» **Aim of the task**
The expected answer is the set of lines in the data below between the line holding "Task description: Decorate" and the line holding "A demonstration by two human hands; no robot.", inclusive, written out exactly.

______________________________

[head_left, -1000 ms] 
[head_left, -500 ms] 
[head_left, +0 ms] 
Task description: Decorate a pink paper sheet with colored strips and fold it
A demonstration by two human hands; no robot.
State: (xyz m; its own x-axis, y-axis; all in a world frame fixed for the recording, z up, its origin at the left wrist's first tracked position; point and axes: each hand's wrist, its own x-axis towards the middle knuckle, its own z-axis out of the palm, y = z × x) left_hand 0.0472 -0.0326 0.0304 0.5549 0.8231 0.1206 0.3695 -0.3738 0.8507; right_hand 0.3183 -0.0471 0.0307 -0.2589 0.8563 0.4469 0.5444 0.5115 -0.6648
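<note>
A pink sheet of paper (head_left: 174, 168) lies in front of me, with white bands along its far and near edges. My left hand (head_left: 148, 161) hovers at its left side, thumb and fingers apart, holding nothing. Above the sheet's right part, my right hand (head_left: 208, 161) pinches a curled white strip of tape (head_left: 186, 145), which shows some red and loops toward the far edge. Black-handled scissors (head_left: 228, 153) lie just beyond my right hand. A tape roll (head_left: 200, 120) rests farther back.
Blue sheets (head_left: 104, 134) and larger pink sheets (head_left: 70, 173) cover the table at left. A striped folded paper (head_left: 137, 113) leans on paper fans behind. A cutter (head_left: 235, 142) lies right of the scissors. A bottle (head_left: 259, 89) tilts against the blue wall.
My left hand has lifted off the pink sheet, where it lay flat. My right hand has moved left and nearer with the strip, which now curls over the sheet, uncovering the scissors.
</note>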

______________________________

» **Task output**
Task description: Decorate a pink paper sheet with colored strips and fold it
A demonstration by two human hands; no robot.

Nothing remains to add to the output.